Two months after finalizing its purchase of low-cost brand Cricket, AT&T is relaunching the service as a combination of that brand and AT&T’s own prepaid service, Aio Wireless.
Both Aio and Cricket outlets will be rebranded with the new Cricket design, devices and rate plans.
“We will bring customers more value in no-contract,” Cricket President Jennifer Van Buskirk said in an interview.
Cricket is offering three smartphone rate plans. For $35 per month (including taxes and fees), customers get unlimited talk and text, including 500MB of high-speed data. A $45 plan includes 2.5 GB of high-speed data, while a $55-per-month plan includes 5GB of data. To get those prices, customers also have to sign up for automatic payment. The plans all include unlimited data, with speeds throttled to a slower level once the high-speed allotment has been used.

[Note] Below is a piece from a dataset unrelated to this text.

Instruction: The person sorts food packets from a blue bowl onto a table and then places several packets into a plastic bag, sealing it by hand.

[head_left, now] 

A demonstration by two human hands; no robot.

On the hardware side, Cricket is offering customers $50 off a new smartphone, including some models that start at just $50.
For those who want a basic phone, Cricket has a $25-per-month unlimited talk and text plan.
A big change under the hood is that Cricket is moving swiftly to use devices that run on AT&T’s network rather than the one Cricket had used. It’s a very similar approach to the one T-Mobile used following its MetroPCS acquisition last year.
While T-Mobile’s MetroPCS, Sprint’s Boost Mobileand Walmart’s Straight Talk are perhaps Cricket’s most direct competitors, Van Buskirk said the company is really competing against an array of rivals. “I’d put Sprint and T-Mobile in our sights too,” she said.